How does the Linux kernel JIT compiler for BPF work?

A BPF program is compiled to an array of bytecode instructions for a register based virtual machine which executes inside the kernel. To speed things up, there are JIT compilers for different architectures. These JIT compilers unpack the BPF bytecode and directly emit the binary instructions for the CPU.

As a result of this, the JIT compiler is both simple and complicated. It is simple because it's all in one file and you know what is happening. For instance, JIT compilers in typical programming languages tend to be very complicated with intermediate representations and many passes. This also means there are no optimizations done (as far as I can see).

It is complicated because the JIT compiler is directly emitting the machine instructions without the help of any assembler.
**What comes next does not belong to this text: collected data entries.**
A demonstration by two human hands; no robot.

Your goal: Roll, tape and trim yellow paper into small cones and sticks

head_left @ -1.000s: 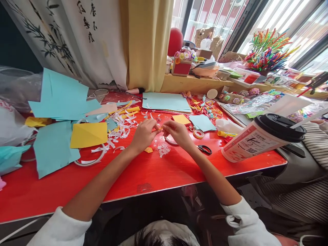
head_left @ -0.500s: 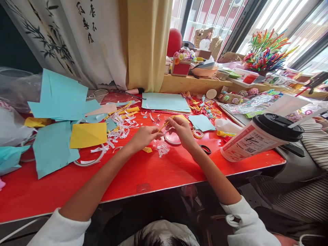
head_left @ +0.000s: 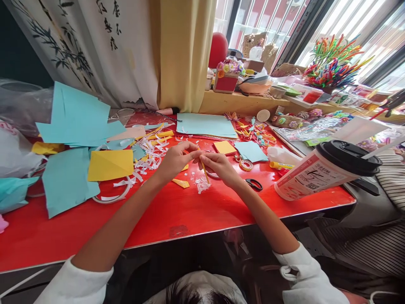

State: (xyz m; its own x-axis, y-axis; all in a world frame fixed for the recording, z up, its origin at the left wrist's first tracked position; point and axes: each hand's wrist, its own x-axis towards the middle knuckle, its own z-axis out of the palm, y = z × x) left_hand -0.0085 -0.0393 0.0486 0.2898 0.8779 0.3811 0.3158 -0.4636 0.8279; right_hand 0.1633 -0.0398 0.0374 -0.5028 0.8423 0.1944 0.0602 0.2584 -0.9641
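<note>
Fingertips of my left hand [head_left: 181,158] and my right hand [head_left: 219,167] meet over the middle of the red table [head_left: 202,215]. Both are closed on a thin yellow paper strip [head_left: 206,174], whose lower end points down toward the table. Behind my right hand, a ring-shaped roll is partly hidden. Below the strip lies a small heap of white paper shreds [head_left: 202,184]. A folded yellow piece [head_left: 181,183] rests near my left hand, and black scissor handles [head_left: 254,184] lie right of my right hand.
Blue sheets [head_left: 68,181] and a yellow sheet [head_left: 110,165] lie at left. Yellow squares [head_left: 225,147], a blue square [head_left: 251,151] and a tape roll [head_left: 246,165] sit behind my right hand. A large tilted cup [head_left: 311,173] stands at the right edge.
My hands have come together at the fingertips. The yellow strip has turned from slanting up to the right to pointing downward. The yellow squares are now more exposed.
</note>
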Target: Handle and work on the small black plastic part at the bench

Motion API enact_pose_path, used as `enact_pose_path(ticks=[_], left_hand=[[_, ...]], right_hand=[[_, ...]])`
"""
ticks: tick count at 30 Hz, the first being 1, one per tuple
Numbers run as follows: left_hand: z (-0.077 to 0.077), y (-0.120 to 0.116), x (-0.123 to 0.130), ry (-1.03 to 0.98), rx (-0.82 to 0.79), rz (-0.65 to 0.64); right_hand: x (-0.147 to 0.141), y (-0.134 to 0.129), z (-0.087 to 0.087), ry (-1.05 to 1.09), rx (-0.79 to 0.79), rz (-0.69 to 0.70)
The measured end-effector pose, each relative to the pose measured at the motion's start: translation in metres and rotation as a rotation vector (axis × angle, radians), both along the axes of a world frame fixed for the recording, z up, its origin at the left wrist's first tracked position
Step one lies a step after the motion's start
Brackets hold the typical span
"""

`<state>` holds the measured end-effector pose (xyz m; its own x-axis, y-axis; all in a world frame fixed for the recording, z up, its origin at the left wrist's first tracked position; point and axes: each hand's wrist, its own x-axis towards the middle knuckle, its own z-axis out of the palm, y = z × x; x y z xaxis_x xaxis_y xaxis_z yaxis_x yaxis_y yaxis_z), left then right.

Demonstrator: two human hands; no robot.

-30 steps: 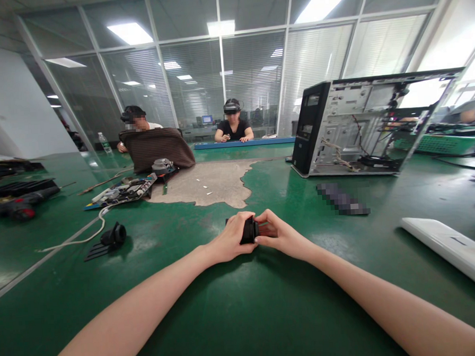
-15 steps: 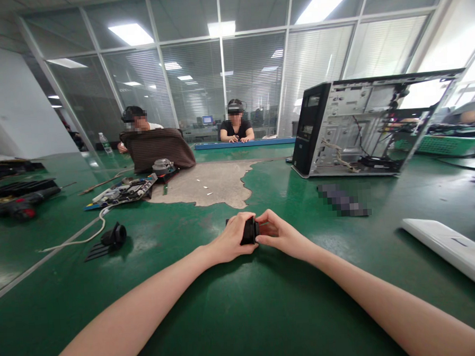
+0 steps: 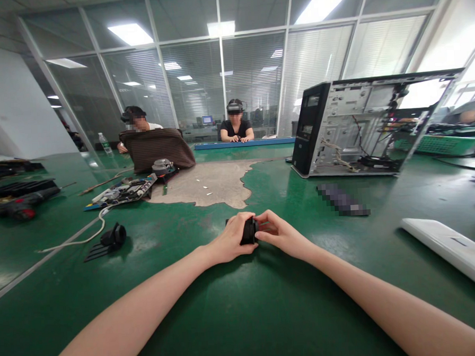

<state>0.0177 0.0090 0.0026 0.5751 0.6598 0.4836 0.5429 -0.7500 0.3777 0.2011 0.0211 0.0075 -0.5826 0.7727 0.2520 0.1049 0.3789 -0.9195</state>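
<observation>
A small black part (image 3: pixel 248 231) is held low over the green table, near the middle of the head view. My left hand (image 3: pixel 233 237) is wrapped round it from the left, thumb below and fingers over the top. From the right, my right hand (image 3: pixel 276 230) has its thumb and fingertips at the part's right end, closed on it. Some of those fingertips are hidden behind the part. A black piece with a round end and flat prongs (image 3: pixel 114 237) lies on the table to the left.
An open computer case (image 3: pixel 313 137) stands at the back right, a white flat device (image 3: pixel 452 246) lies right. Back left are a circuit board (image 3: pixel 122 192), a brown cloth-like cover (image 3: pixel 160 149) and a power tool (image 3: pixel 24 204). Two people sit across the table (image 3: pixel 211 285).
My right thumb has shifted slightly at the right end of the black part. My left hand keeps its hold.
</observation>
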Motion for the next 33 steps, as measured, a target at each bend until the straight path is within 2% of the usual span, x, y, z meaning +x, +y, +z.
enact_pose_path(ticks=[4,14,21,29,33], left_hand=[[-0.0004,-0.0001,0.0003,-0.012,-0.002,0.003],[0.0007,-0.0001,0.0007,-0.004,0.001,0.002],[-0.0004,-0.0001,0.0005,-0.013,-0.002,0.004],[0.0004,-0.0001,0.0008,-0.004,0.003,0.006],[0.0009,-0.0004,0.0009,-0.01,-0.003,0.003]], right_hand=[[0.0001,-0.0028,0.002,0.043,-0.022,0.053],[-0.001,-0.0001,-0.0004,-0.008,0.021,-0.06],[0.0006,-0.0034,0.0016,0.036,-0.013,0.076],[-0.0021,-0.0011,0.0002,0.018,0.019,-0.048],[0.0003,-0.0002,-0.0009,-0.008,-0.008,-0.008]])
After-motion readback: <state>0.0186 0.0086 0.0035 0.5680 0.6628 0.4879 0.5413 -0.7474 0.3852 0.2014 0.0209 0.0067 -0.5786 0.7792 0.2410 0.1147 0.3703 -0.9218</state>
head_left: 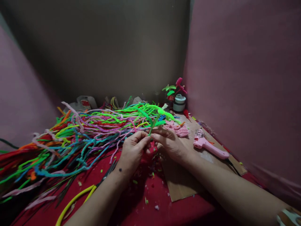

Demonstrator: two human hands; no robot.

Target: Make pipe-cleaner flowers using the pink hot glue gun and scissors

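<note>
My left hand [135,147] and my right hand [169,143] meet over the red cloth, their fingertips pinched around the lower end of a green stem [153,126]. At the top of the stem is a bright green pipe-cleaner flower [164,113] with a pale tuft in its middle. A longer darker green leaf [145,115] sticks out to the left of the stem. Both hands are closed, and the stem's bottom tip is partly hidden by the fingers. Behind them lies a big heap of coloured pipe cleaners [94,125].
Yellow-handled cutters [77,197] lie beside my left forearm. A pink glue gun [210,147] rests on a cardboard sheet [181,182] at the right, near pink fuzzy pieces [177,128]. A white jar [179,103] and finished-looking flowers [170,89] stand at the back. Scraps litter the red cloth [131,201].
</note>
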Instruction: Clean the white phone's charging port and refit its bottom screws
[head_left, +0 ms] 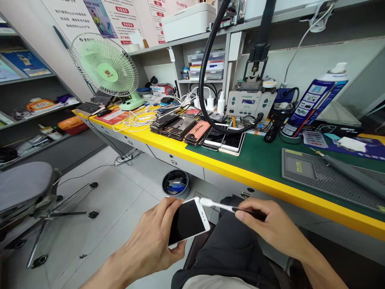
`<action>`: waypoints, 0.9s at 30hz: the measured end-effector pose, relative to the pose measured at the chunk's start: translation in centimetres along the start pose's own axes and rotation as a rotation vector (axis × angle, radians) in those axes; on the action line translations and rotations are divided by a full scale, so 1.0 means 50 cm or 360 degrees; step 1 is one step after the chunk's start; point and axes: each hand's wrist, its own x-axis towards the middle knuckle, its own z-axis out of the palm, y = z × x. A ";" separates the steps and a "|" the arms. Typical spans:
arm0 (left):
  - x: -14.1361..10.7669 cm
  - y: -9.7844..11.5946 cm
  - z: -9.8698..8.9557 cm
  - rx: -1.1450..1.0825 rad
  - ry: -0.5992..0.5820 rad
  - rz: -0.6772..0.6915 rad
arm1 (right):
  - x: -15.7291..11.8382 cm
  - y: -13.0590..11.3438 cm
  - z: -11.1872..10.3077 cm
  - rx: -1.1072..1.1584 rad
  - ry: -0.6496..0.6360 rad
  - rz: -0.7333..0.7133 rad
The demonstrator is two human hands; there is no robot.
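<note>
A white phone (189, 220) with a dark screen is held in my left hand (153, 235), fingers on its upper edge and thumb below, above my lap. My right hand (270, 224) grips the dark handle of a slim tool (222, 206) between thumb and fingers. The tool's white, flattened tip is at the phone's upper right corner; whether it touches the phone I cannot tell. Beyond both hands, stacks of phones and phone parts (177, 126) lie on the yellow-edged bench (258, 174). Two white phones with dark screens lie at the right end of these stacks.
On the bench stand a green fan (106, 68), a grey device (248, 103) and a blue spray can (315, 102). A perforated mat (327, 170) lies at the right. A black cable loops over the stacks. A bin (176, 184) and a wheeled chair (25, 188) are on the floor.
</note>
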 end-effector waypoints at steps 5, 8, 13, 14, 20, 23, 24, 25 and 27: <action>0.004 0.000 0.004 0.0094 -0.0004 0.0071 | 0.005 -0.004 0.022 -0.0135 0.0135 -0.0040; 0.007 0.000 0.005 0.0203 0.0023 0.0130 | 0.012 0.008 0.029 -0.0203 0.0474 0.0012; 0.011 -0.007 0.008 0.0393 0.0222 0.0277 | -0.002 0.001 0.022 -0.0019 0.0289 0.0053; 0.012 -0.009 0.009 0.0415 0.0247 0.0295 | -0.006 -0.002 0.023 0.0019 0.0206 0.0028; 0.016 -0.014 0.019 0.0469 0.0280 0.0303 | -0.010 0.001 0.029 -0.0009 0.0329 0.0065; 0.012 -0.023 0.033 0.0465 0.0312 0.0295 | -0.007 -0.004 0.027 0.0001 0.0407 0.0067; 0.008 -0.029 0.041 0.0451 0.0333 0.0291 | -0.008 -0.009 0.025 -0.0005 0.0323 0.0045; 0.003 -0.037 0.053 0.0408 0.0381 0.0316 | -0.010 -0.014 0.022 -0.0033 0.0255 0.0024; -0.007 -0.062 0.088 0.0272 0.0451 0.0299 | -0.019 -0.025 0.011 -0.0157 0.0369 0.0033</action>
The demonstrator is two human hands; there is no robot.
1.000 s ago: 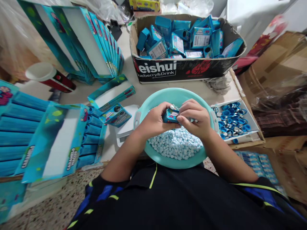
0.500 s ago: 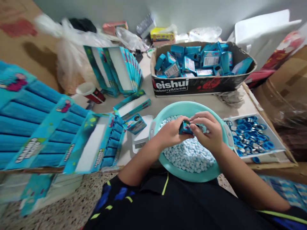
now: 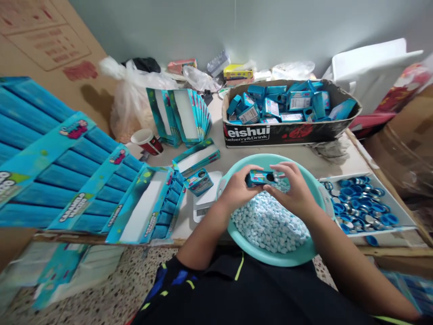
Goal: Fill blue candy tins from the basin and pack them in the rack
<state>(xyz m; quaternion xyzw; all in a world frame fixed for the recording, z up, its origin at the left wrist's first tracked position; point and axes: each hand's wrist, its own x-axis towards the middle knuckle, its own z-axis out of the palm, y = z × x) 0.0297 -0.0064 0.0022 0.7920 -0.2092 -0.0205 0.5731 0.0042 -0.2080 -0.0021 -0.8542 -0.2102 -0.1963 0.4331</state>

So you need to have knowledge of the instruction encoding format of the hardware.

The majority of the BPF instructions are simple, such as mov, add, sub, xor etc which have direct equivalent in x86 so usually the compiler needs to just lookup a table for translation. Similarly, there is one-to-one mapping of BPF registers to x86 registers via a table.

The following figure shows the translation loop of the JIT compiler for x86. You can see the compiler iterating through the BPF instructions. For each instruction it retrieves the opcode, the source and destination BPF registers, and other details. Then based on the BPF opcode type, it emits the right x86 instruction with proper encoding.